Alimony, child support, and—in some cases—student loans are non-dischargeable debts in a Chapter 7 case.

Secured debts, such as your mortgage and your car loan, survive the bankruptcy case unless you surrender the collateral. If you surrender the collateral to the creditor, the creditor cannot seek a deficiency judgment, even if the loan is not paid in full.

Therefore, surrendering a home or car that is upside down through a Chapter 7 case is a good way to get rid of the debt without paying any money to the creditor.

Will I Lose Property if I File Chapter 7?

If you choose a Chapter 7 bankruptcy case to stop debt collection companies, you may not lose any property in the bankruptcy filing.

Bankruptcy exemptions allow debtors to protect the equity in the property from the court and the Chapter 7 trustee. In most Chapter 7 cases, a debtor does not have any non-exempt property after applying the bankruptcy exemptions.

Most Chapter 7 cases filed in the United States are no-asset cases.[3] Therefore, you get rid of your debts while keeping your property.

What Happens If I Ignore Debt Collection Companies?

Ignoring debt collection companies may work for a while. Your credit rating will continue to suffer as debt collection companies continue to report the money owed as bad debt.

However, debt collection companies may choose to file a debt collection lawsuit. The lawsuit seeks payment of the debt, interest, costs, and attorney fees.

If you don't respond to a debt collection lawsuit, the company may obtain a default judgment. Judgments are unsecured debts; however, debt collection companies may have other options for collecting a judgment.

Some states allow creditors who hold judgments to obtain a wage garnishment order.

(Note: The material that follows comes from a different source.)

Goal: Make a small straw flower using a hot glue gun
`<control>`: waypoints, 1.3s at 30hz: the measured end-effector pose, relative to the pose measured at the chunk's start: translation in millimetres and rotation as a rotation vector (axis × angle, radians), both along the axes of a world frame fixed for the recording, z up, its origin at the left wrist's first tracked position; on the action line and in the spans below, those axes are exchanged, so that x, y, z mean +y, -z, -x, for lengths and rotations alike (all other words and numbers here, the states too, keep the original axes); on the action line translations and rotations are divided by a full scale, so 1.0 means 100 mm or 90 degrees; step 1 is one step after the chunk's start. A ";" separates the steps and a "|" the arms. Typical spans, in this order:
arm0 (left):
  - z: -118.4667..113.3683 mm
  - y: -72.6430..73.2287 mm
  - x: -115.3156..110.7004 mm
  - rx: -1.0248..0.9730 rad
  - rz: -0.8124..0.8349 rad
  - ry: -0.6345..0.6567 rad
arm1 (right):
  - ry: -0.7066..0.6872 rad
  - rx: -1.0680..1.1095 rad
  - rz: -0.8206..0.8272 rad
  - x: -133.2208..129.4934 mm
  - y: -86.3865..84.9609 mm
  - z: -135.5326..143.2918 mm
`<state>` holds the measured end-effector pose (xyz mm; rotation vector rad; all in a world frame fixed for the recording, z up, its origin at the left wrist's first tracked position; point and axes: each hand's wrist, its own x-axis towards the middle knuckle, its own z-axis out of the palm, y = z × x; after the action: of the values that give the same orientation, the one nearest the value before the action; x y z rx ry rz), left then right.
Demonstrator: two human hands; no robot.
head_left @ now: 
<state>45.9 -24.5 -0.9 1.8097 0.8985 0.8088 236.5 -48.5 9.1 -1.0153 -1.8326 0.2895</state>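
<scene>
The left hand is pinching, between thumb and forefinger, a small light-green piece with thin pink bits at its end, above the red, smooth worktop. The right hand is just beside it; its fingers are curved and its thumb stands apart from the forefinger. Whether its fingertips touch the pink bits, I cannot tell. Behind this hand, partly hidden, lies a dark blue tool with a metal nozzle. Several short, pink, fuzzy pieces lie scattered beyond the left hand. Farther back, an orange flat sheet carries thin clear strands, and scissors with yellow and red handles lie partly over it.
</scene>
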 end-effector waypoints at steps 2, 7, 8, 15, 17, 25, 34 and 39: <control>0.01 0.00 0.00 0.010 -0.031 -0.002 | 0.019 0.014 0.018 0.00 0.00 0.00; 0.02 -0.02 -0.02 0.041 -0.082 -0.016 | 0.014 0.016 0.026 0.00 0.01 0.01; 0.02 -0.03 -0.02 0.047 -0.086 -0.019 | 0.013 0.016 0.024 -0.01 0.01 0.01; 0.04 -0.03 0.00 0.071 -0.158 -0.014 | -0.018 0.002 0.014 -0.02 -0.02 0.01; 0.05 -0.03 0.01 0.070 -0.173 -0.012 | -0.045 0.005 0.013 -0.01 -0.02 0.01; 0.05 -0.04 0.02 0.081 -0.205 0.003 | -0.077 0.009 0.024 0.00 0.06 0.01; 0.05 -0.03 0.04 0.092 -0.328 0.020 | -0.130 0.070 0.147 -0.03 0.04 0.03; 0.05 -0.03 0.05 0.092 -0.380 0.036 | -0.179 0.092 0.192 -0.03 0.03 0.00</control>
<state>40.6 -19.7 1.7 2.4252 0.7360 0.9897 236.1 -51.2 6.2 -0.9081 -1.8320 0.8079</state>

Therefore, you may suddenly lose a substantial portion of your wages, depending on the laws in your state.

In other states, a judgment holder can file a supplemental proceeding to attempt to collect the money owed from your personal assets. Most states allow judgments to attach to real estate so that you cannot sell your home without paying the judgment.

A Chapter 7 case allows you to erase debt from judgments.

I Cannot Afford to Hire a Bankruptcy Attorney to File Chapter 7

Many people who struggle with debt problems don't have the money to hire a bankruptcy attorney to file their case. If you can afford to hire a bankruptcy lawyer, that is great. However, if you can't afford an attorney, we want to help.

Take our screener to see if Upsolve's free bankruptcy process can help you get out of debt at no charge to you. Our free tool is available to low-income individuals who need debt relief but can't afford to hire a bankruptcy attorney.

Upsolve is a non-profit organization that is dedicated to assisting individuals to get out of debt, so they can get a fresh start to recover and rebuild after a financial crisis. Whether you lost your job, had an accident, or overused credit cards, you can file a Chapter 7 bankruptcy case.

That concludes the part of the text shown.